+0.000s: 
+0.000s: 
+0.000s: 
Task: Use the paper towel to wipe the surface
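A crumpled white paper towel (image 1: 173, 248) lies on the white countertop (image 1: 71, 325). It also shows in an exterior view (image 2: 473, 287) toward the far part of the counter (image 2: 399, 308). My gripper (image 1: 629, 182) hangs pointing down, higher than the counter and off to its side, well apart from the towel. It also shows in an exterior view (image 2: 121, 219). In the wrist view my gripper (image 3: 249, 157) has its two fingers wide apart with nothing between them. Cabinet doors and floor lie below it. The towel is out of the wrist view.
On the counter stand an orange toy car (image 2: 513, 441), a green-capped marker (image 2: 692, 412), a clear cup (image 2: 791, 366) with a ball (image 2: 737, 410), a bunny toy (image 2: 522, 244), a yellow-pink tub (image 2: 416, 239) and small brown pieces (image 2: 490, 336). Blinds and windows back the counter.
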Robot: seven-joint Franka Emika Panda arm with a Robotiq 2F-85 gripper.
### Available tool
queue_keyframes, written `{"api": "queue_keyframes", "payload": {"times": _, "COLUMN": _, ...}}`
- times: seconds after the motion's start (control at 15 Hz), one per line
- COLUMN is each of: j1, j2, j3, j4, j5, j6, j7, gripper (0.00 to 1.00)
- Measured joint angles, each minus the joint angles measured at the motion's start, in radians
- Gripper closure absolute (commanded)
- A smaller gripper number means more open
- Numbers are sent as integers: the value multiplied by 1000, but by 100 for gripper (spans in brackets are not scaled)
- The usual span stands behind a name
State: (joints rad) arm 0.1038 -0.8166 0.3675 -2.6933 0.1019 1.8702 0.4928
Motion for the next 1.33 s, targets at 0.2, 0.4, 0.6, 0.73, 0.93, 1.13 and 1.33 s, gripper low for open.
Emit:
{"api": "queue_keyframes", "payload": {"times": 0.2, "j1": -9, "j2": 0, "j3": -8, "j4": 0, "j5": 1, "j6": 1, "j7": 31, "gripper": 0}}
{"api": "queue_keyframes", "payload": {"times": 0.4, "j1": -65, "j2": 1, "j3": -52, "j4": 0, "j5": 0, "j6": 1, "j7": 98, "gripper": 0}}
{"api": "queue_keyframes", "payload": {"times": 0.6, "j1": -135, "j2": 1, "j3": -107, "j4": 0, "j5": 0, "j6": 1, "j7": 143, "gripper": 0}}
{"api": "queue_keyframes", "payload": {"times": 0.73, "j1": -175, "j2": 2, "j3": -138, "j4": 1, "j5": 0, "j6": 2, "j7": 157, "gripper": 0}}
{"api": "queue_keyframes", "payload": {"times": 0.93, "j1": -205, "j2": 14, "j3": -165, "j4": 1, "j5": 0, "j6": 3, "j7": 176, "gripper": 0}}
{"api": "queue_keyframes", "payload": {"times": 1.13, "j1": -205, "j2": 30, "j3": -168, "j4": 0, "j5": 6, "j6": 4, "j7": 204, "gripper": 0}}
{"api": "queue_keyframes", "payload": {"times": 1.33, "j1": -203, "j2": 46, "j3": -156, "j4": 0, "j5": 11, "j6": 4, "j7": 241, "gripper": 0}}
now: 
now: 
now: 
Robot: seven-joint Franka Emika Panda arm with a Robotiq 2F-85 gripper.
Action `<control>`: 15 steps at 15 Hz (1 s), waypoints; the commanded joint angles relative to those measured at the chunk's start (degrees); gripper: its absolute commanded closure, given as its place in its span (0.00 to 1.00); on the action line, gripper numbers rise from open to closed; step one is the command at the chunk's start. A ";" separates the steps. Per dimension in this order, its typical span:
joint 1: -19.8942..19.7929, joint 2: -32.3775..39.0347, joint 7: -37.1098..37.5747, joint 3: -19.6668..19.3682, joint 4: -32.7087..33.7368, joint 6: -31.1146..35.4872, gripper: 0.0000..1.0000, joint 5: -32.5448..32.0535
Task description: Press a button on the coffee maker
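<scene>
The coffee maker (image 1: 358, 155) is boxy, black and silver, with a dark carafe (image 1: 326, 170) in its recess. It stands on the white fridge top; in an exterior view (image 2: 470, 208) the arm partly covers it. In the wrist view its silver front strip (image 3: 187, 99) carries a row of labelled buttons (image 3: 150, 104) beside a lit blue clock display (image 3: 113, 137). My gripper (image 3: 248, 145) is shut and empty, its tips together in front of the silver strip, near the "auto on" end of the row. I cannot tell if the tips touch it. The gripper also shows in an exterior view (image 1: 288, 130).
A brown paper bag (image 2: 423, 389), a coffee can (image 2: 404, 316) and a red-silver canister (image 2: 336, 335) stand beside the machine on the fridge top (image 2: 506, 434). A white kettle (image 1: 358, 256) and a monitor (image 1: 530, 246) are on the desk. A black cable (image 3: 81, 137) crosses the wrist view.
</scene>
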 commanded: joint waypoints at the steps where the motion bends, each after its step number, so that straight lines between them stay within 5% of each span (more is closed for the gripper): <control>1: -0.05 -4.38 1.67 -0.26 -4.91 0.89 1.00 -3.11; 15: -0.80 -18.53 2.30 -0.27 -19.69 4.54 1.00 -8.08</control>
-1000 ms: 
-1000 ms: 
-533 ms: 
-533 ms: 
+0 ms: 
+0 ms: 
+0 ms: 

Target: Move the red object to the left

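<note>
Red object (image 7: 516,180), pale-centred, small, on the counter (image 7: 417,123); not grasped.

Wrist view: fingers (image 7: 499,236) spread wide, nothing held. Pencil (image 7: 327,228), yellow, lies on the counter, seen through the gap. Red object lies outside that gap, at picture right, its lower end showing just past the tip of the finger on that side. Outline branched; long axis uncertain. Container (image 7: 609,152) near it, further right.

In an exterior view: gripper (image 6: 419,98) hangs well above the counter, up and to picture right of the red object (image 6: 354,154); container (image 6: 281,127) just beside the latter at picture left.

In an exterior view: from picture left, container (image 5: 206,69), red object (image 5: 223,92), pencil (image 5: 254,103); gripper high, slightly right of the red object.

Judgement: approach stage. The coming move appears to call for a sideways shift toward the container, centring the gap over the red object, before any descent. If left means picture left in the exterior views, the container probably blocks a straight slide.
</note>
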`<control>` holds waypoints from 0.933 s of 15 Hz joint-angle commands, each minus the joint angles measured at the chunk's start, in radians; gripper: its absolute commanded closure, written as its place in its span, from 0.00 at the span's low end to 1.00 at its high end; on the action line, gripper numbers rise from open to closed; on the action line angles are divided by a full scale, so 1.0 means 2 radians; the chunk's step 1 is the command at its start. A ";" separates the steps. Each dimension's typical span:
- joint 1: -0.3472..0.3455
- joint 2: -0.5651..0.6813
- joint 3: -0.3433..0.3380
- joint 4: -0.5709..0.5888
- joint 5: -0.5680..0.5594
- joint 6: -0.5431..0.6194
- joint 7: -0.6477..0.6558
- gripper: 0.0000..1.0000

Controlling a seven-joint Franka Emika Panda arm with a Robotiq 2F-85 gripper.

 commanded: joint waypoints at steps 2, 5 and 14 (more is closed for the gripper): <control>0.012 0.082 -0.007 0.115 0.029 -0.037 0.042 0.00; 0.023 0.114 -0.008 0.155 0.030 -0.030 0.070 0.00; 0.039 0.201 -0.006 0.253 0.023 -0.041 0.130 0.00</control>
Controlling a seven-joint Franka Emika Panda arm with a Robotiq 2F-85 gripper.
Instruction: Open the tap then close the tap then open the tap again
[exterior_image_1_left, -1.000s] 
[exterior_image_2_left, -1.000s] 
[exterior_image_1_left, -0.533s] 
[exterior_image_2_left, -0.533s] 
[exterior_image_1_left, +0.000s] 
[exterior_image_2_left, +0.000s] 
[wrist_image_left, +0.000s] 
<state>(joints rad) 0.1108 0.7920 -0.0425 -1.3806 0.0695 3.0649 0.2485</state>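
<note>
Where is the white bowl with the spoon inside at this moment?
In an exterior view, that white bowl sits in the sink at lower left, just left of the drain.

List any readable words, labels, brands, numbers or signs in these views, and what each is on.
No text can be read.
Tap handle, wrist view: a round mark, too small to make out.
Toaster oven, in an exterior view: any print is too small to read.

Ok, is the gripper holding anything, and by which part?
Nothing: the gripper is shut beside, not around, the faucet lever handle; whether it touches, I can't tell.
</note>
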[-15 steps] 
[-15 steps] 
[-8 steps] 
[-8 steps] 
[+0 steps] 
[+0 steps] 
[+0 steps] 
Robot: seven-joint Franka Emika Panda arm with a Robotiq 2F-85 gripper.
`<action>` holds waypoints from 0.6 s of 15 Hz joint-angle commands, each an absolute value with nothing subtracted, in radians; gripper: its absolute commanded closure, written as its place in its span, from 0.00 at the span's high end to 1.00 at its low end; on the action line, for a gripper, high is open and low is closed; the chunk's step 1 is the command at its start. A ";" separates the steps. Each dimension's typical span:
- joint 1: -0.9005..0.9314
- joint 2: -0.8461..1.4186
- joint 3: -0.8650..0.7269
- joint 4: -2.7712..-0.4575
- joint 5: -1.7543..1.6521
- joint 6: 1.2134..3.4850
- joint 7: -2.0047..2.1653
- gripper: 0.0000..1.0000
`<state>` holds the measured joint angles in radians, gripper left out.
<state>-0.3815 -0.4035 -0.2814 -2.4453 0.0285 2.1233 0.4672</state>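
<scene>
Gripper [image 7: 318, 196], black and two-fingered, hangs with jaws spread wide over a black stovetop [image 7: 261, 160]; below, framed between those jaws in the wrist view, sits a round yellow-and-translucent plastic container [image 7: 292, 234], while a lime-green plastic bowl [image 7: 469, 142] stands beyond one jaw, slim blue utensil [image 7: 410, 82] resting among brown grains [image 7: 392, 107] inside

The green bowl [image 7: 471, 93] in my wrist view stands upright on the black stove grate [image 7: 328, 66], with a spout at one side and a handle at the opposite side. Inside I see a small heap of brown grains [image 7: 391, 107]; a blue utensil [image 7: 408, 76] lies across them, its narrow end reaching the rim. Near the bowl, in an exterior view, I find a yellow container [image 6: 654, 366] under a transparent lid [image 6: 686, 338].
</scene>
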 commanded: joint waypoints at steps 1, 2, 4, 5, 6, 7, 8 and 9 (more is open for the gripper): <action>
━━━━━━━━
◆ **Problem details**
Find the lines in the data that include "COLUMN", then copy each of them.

◆ **Task answer**
queue_keyframes, written `{"api": "queue_keyframes", "payload": {"times": _, "COLUMN": _, ...}}`
- COLUMN is each of: j1, j2, j3, j4, j5, j6, j7, gripper (0.00 to 1.00)

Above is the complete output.